McKesson’s pivot into higher-growth, higher-margin specialty channels (oncology, cold-chain specialty meds, eyecare services) is a classic margin-conversion story: shifting a modest portion of revenue mix (mid-single-digit % over 24–36 months) into businesses that trade at 200–400bps higher operating margins can drive outsized EPS leverage without material top-line growth. That levered margin effect also magnifies free cash flow conversion and creates optionality for bolt-on tuck-ins or accelerated buybacks once separation-related clarity arrives. Second-order winners include cold-chain logistics vendors, specialty pharmacy fulfillment platforms, and oncology services providers that can scale under McKesson’s distribution footprint — expect pricing pressure on smaller regional wholesalers that lack capital to upgrade infrastructure, creating consolidation tailwinds for the next 12–36 months.

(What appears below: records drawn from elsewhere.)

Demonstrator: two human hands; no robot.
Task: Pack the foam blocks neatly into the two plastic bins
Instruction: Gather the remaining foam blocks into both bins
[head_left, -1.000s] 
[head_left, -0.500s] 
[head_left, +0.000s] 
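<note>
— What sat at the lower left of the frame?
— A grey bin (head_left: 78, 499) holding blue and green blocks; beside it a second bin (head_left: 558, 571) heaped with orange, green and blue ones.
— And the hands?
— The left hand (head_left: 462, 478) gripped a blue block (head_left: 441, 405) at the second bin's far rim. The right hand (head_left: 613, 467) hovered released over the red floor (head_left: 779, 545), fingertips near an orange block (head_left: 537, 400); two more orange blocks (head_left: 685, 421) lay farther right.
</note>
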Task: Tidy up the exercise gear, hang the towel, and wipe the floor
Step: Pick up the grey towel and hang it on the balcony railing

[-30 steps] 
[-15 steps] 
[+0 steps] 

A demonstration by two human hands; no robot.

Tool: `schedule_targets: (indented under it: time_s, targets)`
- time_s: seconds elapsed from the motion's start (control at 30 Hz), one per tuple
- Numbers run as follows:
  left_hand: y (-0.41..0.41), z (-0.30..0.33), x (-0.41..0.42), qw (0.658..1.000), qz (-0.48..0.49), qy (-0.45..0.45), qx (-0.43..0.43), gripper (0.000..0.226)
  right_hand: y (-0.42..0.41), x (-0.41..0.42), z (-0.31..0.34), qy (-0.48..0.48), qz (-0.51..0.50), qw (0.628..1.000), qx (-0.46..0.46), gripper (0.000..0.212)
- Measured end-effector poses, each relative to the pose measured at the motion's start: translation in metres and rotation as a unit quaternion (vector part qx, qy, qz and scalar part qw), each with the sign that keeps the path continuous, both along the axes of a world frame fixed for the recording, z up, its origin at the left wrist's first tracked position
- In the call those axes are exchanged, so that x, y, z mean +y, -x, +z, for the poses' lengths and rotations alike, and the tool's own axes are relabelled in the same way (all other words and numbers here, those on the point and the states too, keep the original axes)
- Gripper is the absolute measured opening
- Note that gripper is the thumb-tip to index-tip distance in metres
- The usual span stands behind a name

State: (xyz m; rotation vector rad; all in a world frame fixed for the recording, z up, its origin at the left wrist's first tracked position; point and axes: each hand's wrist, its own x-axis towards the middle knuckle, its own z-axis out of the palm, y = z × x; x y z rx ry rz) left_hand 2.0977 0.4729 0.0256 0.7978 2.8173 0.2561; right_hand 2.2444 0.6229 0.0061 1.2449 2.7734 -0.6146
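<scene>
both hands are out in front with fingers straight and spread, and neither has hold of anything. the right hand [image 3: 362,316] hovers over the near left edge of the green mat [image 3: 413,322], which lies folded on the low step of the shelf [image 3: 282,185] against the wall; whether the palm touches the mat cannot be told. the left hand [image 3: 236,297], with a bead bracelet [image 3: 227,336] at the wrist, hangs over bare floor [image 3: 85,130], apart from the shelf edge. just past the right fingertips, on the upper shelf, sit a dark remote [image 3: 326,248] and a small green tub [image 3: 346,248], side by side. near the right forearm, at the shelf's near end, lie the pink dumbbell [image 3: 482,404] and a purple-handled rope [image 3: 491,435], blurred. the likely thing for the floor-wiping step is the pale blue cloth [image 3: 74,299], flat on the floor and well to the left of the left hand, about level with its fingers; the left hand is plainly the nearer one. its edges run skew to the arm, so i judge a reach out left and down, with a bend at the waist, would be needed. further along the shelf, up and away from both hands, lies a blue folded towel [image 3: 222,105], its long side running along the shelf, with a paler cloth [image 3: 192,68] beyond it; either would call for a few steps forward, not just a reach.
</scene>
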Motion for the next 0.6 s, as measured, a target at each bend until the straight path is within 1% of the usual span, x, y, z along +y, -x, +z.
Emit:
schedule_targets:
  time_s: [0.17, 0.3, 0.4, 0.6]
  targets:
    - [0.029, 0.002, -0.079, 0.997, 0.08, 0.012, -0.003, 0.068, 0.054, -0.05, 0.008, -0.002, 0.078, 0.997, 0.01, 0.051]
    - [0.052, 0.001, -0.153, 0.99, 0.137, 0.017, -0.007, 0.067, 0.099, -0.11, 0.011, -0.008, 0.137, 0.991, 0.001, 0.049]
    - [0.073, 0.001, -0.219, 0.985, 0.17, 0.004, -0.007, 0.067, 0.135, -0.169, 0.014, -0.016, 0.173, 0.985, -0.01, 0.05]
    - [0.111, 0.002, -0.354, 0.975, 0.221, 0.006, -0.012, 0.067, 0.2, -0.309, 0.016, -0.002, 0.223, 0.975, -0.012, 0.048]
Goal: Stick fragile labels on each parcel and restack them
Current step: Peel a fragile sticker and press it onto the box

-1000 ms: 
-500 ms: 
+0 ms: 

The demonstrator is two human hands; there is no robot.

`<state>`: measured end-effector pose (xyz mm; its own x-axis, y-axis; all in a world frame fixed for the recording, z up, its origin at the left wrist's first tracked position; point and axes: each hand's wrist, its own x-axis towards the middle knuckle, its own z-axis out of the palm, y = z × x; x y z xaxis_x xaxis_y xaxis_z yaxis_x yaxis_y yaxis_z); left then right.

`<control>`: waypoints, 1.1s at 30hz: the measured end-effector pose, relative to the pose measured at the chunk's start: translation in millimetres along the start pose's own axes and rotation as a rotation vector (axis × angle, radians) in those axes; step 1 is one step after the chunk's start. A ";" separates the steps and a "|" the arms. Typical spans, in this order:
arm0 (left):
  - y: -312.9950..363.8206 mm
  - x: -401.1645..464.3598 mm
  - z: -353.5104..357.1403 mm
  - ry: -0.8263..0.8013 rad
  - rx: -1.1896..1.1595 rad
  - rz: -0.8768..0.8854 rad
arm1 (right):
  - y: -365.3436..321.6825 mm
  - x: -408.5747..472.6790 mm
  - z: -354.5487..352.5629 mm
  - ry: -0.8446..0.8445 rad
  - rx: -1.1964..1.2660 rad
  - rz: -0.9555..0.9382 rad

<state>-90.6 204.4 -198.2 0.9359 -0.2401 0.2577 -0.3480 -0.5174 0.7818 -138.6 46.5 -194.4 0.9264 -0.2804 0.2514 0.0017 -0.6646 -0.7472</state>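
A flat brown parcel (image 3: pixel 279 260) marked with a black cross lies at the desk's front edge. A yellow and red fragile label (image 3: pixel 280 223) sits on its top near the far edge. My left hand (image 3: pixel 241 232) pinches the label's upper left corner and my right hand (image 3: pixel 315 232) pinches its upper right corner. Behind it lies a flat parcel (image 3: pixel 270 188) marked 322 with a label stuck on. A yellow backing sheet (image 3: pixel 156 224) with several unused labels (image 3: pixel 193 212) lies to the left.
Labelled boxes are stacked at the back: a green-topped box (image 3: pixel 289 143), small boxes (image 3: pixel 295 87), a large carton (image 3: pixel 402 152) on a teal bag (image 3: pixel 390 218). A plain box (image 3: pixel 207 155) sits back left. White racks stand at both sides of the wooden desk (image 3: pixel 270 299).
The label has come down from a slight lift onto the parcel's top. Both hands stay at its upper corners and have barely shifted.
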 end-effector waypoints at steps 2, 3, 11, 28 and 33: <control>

Pharma manufacturers that outsource specialty distribution will face tougher commercial terms but gain reliability in handling complex SKUs, which could shorten launch cycles for high-margin biologics and devices. Execution and corporate-event risks dominate near-term returns: the planned separation and CFO transition compress the window for smooth integration and could produce one-time charges or capital allocation drift in the next 3–12 months. The structural thesis reverses if GLP-1/other specialty volumes decelerate meaningfully or if payer pushback (rebate clawbacks or stricter site-of-care policies) materializes — those are 6–24 month downside scenarios that would compress multiple and margin expectations quickly.